Supplied information:

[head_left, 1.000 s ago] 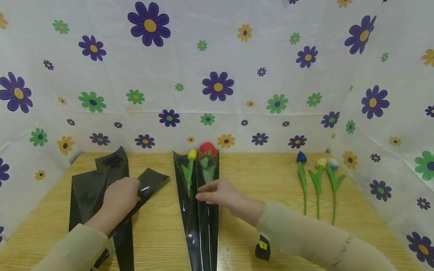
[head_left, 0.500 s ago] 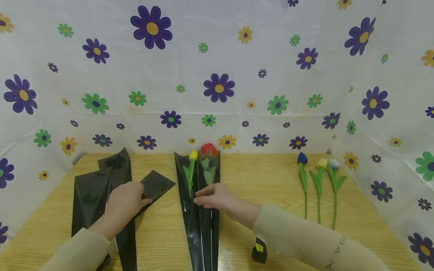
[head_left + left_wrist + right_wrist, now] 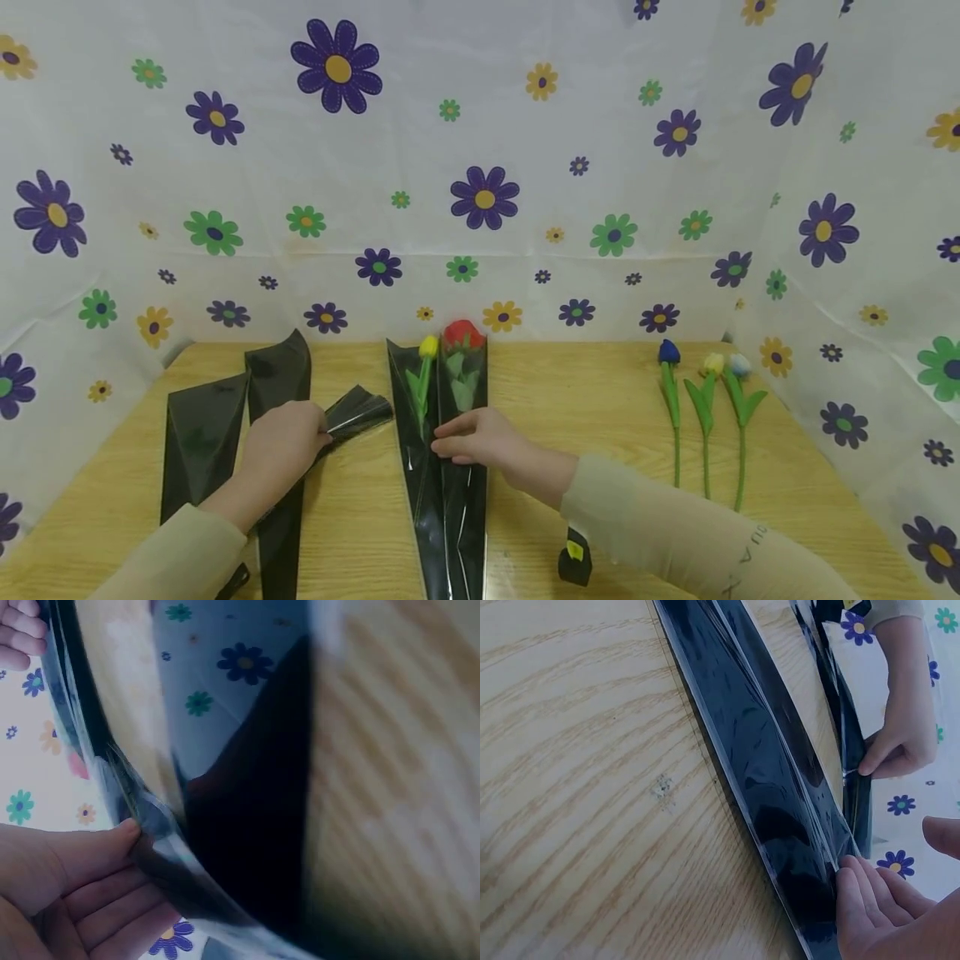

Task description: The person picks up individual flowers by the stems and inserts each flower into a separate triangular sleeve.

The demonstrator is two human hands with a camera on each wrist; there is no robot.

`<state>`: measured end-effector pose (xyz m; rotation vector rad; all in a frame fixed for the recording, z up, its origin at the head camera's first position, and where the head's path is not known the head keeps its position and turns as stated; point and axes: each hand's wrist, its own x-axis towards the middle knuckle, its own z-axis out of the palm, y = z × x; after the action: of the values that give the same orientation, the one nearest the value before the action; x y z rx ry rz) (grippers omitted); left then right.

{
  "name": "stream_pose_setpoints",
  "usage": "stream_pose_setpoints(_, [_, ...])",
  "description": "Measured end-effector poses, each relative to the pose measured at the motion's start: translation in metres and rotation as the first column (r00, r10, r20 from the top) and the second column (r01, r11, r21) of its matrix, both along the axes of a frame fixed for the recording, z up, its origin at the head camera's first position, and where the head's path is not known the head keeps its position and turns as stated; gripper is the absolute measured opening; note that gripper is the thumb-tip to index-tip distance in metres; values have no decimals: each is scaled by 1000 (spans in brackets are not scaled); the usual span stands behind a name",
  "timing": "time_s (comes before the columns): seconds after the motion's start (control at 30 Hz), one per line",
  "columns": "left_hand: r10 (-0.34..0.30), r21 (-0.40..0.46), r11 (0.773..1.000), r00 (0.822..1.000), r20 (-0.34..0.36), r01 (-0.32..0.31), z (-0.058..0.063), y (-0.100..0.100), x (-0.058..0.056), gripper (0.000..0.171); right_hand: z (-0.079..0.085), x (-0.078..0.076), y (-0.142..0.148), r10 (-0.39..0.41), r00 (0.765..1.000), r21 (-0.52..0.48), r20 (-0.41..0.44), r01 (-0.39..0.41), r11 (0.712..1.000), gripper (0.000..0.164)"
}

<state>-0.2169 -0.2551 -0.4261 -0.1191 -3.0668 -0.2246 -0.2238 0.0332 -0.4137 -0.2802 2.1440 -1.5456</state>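
Observation:
My left hand pinches a black flower sleeve between thumb and fingers, its top end sticking out to the right above the table. The left wrist view shows the thumb pressed on its glossy edge. With straight fingers, my right hand touches two black sleeves lying side by side at the middle. In the left one lies a yellow tulip; the right one holds a red rose. In the right wrist view the fingers rest along the sleeve's edge, thumb apart.
Two more black sleeves, one far left and one beside it, lie under and around my left arm. A blue tulip, a yellow tulip and a pale blue one lie at right. A small black object sits near my right sleeve.
The pinched sleeve's top end has turned from broad and flat to narrow and curled. A sleeve beneath my left hand has shifted right, away from the far-left one. My right hand has barely moved.

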Motion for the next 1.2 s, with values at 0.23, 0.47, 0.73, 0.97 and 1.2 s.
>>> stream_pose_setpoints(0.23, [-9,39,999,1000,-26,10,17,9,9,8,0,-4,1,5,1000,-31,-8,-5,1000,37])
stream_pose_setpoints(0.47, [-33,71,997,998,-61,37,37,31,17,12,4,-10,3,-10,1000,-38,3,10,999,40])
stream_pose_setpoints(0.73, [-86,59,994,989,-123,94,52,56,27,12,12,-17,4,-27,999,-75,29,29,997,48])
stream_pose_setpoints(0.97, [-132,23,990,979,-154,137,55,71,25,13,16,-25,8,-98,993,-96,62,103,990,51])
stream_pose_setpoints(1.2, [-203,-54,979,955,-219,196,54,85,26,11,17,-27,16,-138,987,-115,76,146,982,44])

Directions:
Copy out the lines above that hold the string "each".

Written reply:
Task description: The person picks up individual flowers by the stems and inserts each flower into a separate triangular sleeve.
The demonstrator is two human hands with a camera on each wrist; there is no robot.
`<state>`: measured end-effector pose (xyz m; rotation vector rad; all in a frame fixed for the recording, z up, its origin at the head camera's first position, and where the head's path is not known the head keeps its position and turns as stated; point and axes: each hand's wrist, its own x-axis towards the middle knuckle, its own z-axis out of the palm, y = z × x; after the action: of the values that give the same orientation, the one nearest the value before the action; x y z rx ry rz) (grippers omitted); left then right.
  "description": "Measured end-effector poses, each relative to the pose measured at the motion's start: translation in metres and rotation as the first column (r00, r10, r20 from the top) and the second column (r01, r11, r21) of its matrix, both along the axes of a frame fixed for the recording, z up, its origin at the head camera's first position, and where the head's path is not known the head keeps its position and turns as stated; gripper is the absolute measured opening; note that gripper is the thumb-tip to index-tip distance in metres; values have no decimals: each is scaled by 1000 (spans in brackets are not scaled); the usual span stands behind a name",

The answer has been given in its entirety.